Additional information can be found at: https://aws.amazon.com/savingsplans/faq/
Google Sustained Use Discounts
This plan is designed to encourage customers to commit to long term use of Google compute resources, such as virtual servers or Google Kubernetes Engine, for any constant time, longer than 25% of the month. This plan grants an automatic discount of between 20% and 30% of the price list. No action needs to be taken; the discount is applied when reaching the plan’s minimum consumption level of compute resources.

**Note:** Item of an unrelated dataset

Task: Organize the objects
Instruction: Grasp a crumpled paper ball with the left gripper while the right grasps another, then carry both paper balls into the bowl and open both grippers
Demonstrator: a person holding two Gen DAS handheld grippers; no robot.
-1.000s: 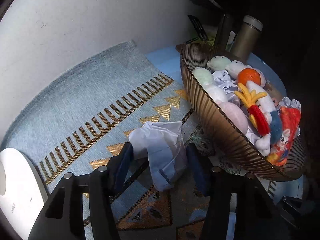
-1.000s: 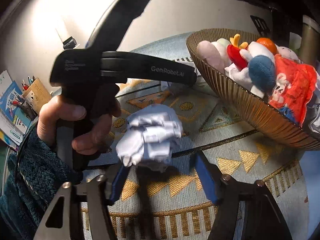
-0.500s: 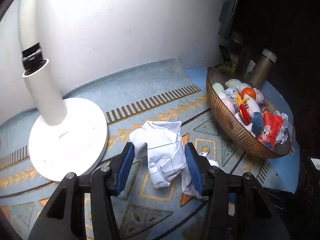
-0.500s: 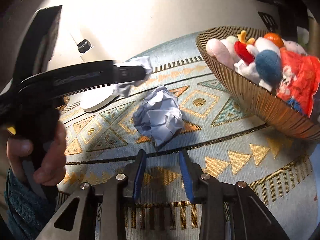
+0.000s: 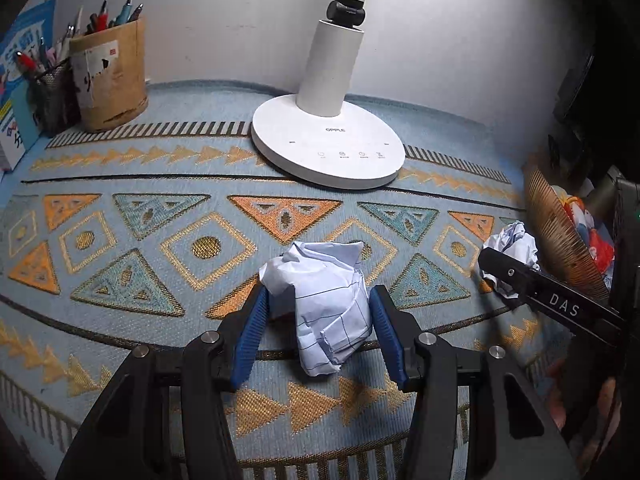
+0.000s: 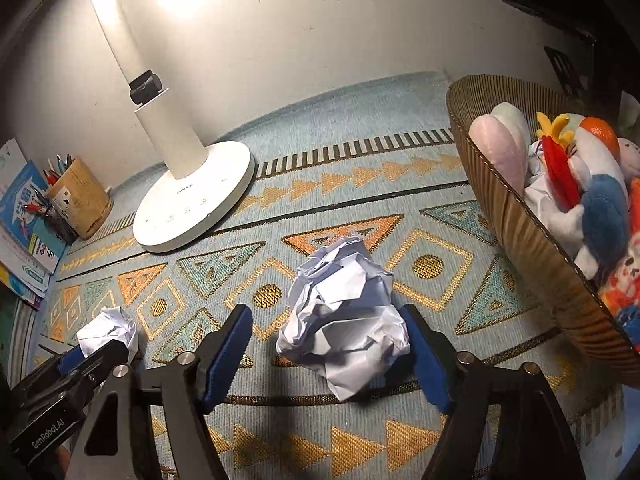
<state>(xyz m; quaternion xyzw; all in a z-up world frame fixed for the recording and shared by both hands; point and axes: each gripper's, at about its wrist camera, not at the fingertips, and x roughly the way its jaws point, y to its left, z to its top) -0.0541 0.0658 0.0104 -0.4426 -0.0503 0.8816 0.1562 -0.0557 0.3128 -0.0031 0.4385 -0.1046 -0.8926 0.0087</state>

Additional information can be found at: https://cloud.google.com/compute/docs/sustained-use-discounts
Conclusion
The first step toward enjoying long-term cost savings is understanding your compute demands. Studying up and staying up to date on vendors’ various pricing plans and options, then matching those to your needs and environments, is the key to achieving the most cost-effective public cloud solution.